Na semana passada, a diretora geral da Dextera Consultoria, Simone Costa, e Marco Land, diretor de Novos Negócios, apresentaram os resultados da pesquisa Gestão de Mudança Organizacional no Brasil, no Espaço Escandinavo em São Paulo. “O estudo, feito em parceria com a Changefirst, tem a finalidade de compreender melhor as necessidades das empresas, gerar conhecimento para uma atuação mais efetiva de Gestão de Mudança Organizacional (GMO) e disseminar a disciplina no mercado, que é relativamente nova nos negócios da América Latina”, explica Simone Costa.

O resultado da pesquisa nos trouxe algumas boas notícias: de que as empresas estão se esforçando para se estruturar e conduzir melhor os seus projetos, criando áreas específicas de GMO (53%), adotando ferramenta ou metodologia (59%) e investindo na capacitação dos profissionais (58%). No entanto, ao analisarmos os projetos realizados nos últimos dois anos, ficou constatado um índice relativamente baixo de sucesso de implementação das mudanças, ao mostrar que 78% dos projetos não alcançaram estágio de aceitação.

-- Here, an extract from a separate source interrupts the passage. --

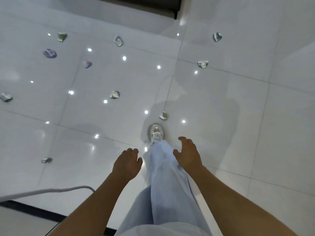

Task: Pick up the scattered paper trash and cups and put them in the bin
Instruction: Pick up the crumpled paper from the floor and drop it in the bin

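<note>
We look down at our left hand (127, 161) and right hand (188, 153), both relaxed and holding nothing, either side of a leg (163, 167) stepping onto glossy white floor (238, 116). Crumpled scraps (114, 94) lie scattered well ahead and leftward; the nearest scrap (163, 115) sits just beyond the shoe (156, 132). Right of the hands, open tile. Blur hides which are cups. A cable (51, 190) exits left.
</note>
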The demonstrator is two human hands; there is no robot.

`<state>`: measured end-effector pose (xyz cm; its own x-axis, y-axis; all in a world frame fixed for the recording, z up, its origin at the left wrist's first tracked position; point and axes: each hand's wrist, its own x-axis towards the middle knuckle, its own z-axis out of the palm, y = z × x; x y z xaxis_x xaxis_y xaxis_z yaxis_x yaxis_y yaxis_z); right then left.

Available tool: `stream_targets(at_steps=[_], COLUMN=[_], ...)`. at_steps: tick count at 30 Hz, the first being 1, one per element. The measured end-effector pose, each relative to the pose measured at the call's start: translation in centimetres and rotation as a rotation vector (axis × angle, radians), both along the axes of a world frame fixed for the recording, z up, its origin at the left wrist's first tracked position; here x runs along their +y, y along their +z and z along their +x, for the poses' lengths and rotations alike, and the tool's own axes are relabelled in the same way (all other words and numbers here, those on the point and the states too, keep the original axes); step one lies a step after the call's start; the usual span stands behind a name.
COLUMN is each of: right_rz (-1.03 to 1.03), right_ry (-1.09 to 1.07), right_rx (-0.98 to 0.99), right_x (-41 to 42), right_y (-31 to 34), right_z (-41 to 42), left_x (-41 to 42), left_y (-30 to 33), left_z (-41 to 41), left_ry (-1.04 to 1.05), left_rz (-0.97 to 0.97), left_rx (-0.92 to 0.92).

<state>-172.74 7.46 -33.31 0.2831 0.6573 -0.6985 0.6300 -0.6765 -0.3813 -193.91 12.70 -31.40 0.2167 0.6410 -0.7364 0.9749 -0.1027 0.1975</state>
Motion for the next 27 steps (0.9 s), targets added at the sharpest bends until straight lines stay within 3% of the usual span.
stream_targets(at_steps=[14,21,27], right_rz=[-0.151,-0.113,-0.091], right_ry=[-0.058,-0.107,-0.239], right_rx=[0.007,-0.017,-0.075], right_x=[16.2,19.2,20.2], right_y=[-14.9,-31.4,-46.7], right_z=[1.0,0.1,0.5], left_x=[17.9,23.8,24.0], left_y=[-11.5,-26.6,-41.2], left_z=[1.2,1.0,0.2], left_ry=[0.236,0.230,0.200], left_rz=[-0.081,-0.129,-0.136], left_rx=[-0.021,-0.038,-0.094])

As empresas precisam consolidar uma cultura de gestão de mudança e fortalecer a participação dos sponsors nas iniciativas. Além disso, os líderes organizacionais devem se preparar melhor para entender seu papel diante das mudanças e disponibilizar recursos para que as ações sejam implementadas.

O chairman e fundador da consultoria britânica Changefirst®, David Miller, participou da apresentação por videoconferência. Ele comentou os índices e acrescentou alguns dados do cenário europeu e norte-americano, que é mais maduro com relação às práticas da disciplina. Um deles é que 73% dos agentes de mudança utilizam uma metodologia de GMO de forma consistente.

Eliane Amaral, gerente de Supply Chain da Coats Corrente comenta que a empresa não tem uma área de GMO. “Tivemos a implantação de um grande projeto, mas agora ganhamos uma nova visão de como os processos ocorrem quando se faz a gestão de mudança”.

Ana Soares, gerente de Capital Humano da Oracle, enfatiza a dificuldade de engajamento da liderança das empresas. “As decisões são tomadas pela média gerência que não tem poder de influência”, adiciona.